### Task item
Skip the pictures and repeat each line of the data exactly.

Dataset section below:

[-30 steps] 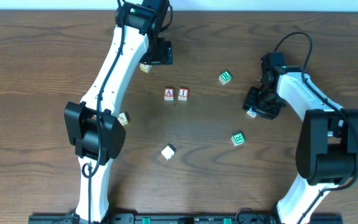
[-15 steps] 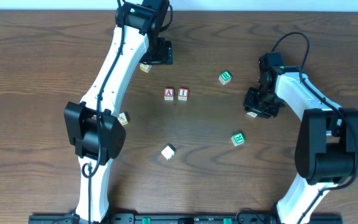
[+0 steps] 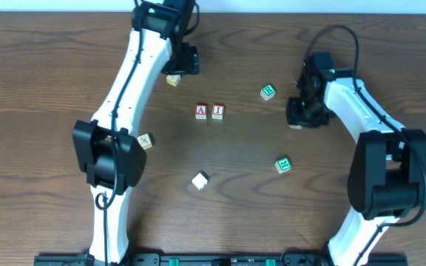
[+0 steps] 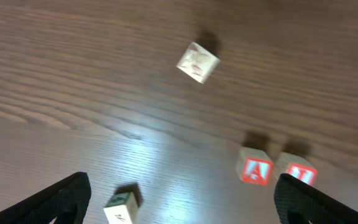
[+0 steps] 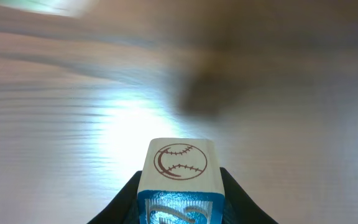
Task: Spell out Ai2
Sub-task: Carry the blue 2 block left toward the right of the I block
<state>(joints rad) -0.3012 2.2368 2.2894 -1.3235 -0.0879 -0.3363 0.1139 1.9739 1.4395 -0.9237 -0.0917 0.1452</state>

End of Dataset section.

### Result of the task
[-30 steps] 
[-15 steps] 
[+0 steps] 
[+0 steps] 
[+0 steps] 
Task: Spell out Ai2
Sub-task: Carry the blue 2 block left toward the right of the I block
<state>(joints rad) -0.3012 2.2368 2.2894 -1.3235 -0.0879 -0.3363 0.1139 1.9739 1.4395 -0.9237 -0.0917 0.1452</state>

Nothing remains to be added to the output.